### REQUIRED WORK:
Restate the lines word for word, from the first line of the records through the line containing "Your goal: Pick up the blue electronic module". Leave out the pictures and anything after that line.

### SOURCE INFORMATION:
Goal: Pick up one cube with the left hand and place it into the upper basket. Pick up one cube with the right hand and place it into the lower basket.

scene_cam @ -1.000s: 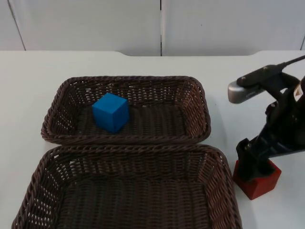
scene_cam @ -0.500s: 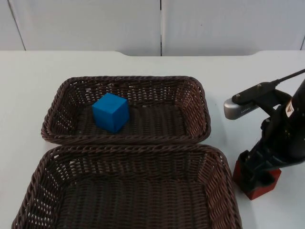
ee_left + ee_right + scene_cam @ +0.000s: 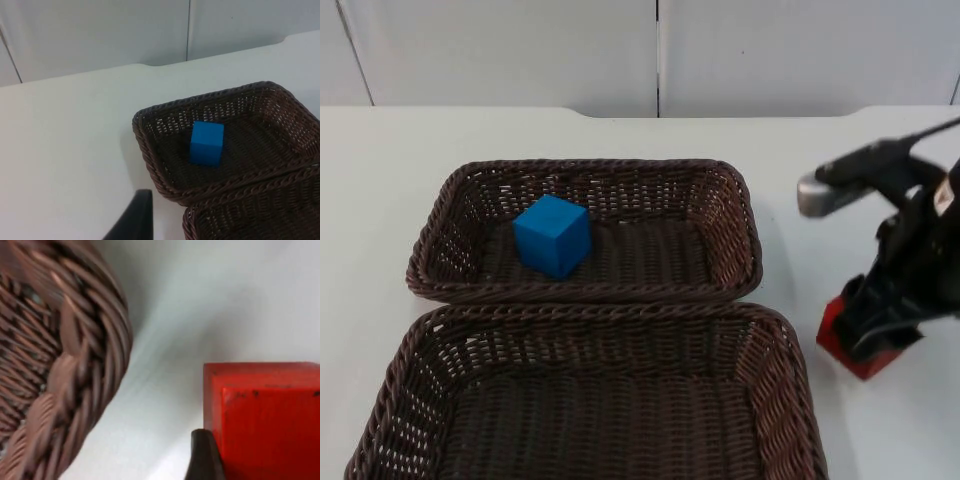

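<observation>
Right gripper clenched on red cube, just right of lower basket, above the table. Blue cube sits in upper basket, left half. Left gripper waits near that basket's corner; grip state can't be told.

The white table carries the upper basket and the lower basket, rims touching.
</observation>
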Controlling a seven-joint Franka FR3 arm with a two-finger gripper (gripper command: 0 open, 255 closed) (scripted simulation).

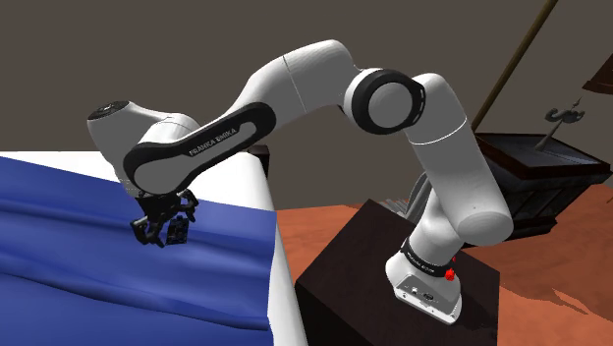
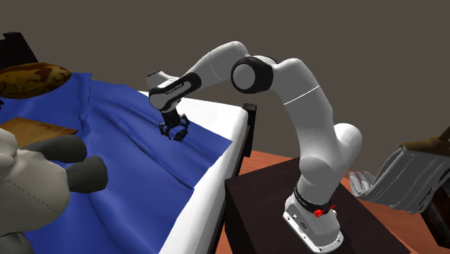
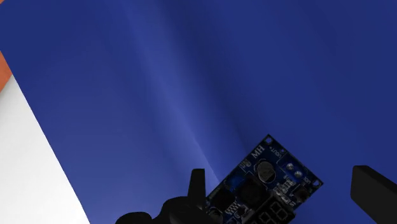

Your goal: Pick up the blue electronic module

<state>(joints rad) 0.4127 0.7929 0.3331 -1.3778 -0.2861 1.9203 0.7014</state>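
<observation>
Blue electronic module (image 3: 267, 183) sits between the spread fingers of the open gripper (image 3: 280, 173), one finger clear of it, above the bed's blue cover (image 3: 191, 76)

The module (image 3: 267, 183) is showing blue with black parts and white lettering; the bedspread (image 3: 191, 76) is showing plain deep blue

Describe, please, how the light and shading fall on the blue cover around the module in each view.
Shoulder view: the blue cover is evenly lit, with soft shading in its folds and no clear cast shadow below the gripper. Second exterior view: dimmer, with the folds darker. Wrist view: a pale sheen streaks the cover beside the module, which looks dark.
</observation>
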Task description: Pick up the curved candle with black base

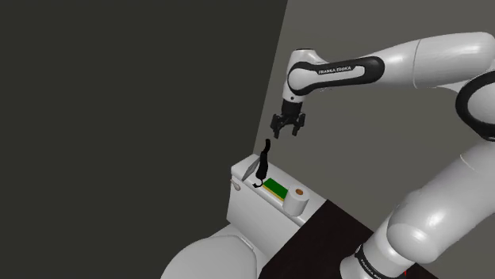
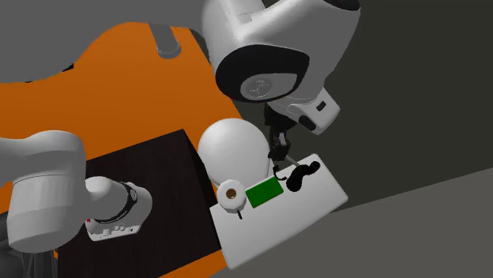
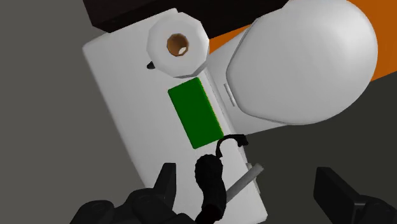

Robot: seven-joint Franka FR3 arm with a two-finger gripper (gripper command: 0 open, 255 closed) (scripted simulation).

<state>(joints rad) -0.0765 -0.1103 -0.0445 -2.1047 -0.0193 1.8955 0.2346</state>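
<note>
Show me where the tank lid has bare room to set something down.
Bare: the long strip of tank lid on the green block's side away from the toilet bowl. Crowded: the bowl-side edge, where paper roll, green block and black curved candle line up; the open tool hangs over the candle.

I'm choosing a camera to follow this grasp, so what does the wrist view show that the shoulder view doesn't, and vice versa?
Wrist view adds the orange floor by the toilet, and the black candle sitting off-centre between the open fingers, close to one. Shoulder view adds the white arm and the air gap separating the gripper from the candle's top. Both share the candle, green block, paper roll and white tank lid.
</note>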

### EXERCISE SOLUTION:
Goal: Pick up one cube with the left hand and place it into the upper basket. Pick up one cube with the right hand and place it into the lower basket.

scene_cam @ -1.000s: 
scene_cam @ -0.500s: 
ee_left + ee_right + scene_cam @ +0.000s: 

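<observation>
Right gripper clenched on red cube, just right of lower basket, above the table. Blue cube sits in upper basket, left half. Left gripper waits near that basket's corner; grip state can't be told.

The white table carries the upper basket and the lower basket, rims touching.
</observation>
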Controlling a seven-joint Franka FR3 arm with a two-finger gripper (gripper command: 0 open, 255 closed) (scripted simulation).


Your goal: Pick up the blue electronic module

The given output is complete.